> What to produce: Below are the records; restate word for word the lines from the first through the one containing "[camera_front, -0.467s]", and only those.
= = = = = = =
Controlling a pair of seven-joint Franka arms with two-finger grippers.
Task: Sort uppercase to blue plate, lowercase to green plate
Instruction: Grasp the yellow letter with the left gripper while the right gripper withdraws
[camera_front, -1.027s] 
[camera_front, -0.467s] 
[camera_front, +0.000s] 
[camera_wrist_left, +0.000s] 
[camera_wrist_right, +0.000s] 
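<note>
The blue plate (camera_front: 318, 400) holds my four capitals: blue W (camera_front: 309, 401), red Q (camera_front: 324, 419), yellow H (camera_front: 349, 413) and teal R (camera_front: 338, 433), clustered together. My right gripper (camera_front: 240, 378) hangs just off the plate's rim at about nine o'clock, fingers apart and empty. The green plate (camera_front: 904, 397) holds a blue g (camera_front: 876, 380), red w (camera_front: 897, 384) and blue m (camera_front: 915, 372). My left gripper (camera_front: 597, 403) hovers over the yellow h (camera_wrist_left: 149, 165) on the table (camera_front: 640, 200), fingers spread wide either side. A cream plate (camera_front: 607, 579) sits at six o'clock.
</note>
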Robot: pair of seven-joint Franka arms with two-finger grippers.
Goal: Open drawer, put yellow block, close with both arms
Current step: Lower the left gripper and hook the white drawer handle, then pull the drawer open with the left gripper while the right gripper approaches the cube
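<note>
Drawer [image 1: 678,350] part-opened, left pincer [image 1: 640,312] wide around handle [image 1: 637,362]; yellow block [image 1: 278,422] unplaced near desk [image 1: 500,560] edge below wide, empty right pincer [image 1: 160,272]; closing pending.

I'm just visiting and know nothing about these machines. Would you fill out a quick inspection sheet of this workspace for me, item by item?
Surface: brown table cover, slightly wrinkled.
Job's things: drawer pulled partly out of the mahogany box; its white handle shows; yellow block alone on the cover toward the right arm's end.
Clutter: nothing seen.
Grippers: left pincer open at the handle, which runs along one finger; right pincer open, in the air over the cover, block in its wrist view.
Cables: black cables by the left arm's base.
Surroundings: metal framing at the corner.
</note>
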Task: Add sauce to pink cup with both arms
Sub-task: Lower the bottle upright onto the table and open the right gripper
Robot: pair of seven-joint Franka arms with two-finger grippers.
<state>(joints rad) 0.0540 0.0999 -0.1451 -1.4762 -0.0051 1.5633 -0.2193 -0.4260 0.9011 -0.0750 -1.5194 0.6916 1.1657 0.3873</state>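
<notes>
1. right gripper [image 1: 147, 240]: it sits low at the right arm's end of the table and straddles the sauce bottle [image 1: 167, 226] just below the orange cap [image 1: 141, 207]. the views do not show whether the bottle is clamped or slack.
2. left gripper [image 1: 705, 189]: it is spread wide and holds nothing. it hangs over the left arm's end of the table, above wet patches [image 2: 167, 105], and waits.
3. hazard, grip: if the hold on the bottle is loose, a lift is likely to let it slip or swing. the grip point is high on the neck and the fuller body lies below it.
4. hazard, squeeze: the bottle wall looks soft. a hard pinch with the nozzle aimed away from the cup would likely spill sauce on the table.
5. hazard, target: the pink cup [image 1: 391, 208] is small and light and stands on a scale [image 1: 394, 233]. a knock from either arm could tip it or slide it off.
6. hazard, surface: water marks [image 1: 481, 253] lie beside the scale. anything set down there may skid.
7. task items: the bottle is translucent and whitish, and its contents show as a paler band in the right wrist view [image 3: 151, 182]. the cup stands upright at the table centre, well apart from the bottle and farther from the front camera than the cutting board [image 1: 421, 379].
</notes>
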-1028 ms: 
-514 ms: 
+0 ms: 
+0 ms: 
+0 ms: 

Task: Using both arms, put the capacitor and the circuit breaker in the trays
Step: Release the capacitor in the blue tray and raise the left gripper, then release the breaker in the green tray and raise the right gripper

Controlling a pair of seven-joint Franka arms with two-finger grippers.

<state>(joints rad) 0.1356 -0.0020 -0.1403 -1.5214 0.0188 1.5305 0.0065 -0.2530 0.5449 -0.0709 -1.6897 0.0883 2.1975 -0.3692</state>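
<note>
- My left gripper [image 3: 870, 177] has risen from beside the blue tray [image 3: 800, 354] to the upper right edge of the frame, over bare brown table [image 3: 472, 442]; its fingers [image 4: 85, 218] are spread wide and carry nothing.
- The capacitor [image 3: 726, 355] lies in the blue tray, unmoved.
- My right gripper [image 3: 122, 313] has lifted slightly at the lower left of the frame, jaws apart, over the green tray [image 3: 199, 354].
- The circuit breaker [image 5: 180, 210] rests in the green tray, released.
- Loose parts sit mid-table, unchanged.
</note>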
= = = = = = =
> Answer to the exercise:
Controlling a pair of seven-joint Franka arms with two-finger grippers.
Task: Sort uppercase to blue plate, lowercase to green plate
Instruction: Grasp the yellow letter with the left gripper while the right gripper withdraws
[camera_front, -1.027s] 
[camera_front, -0.467s] 

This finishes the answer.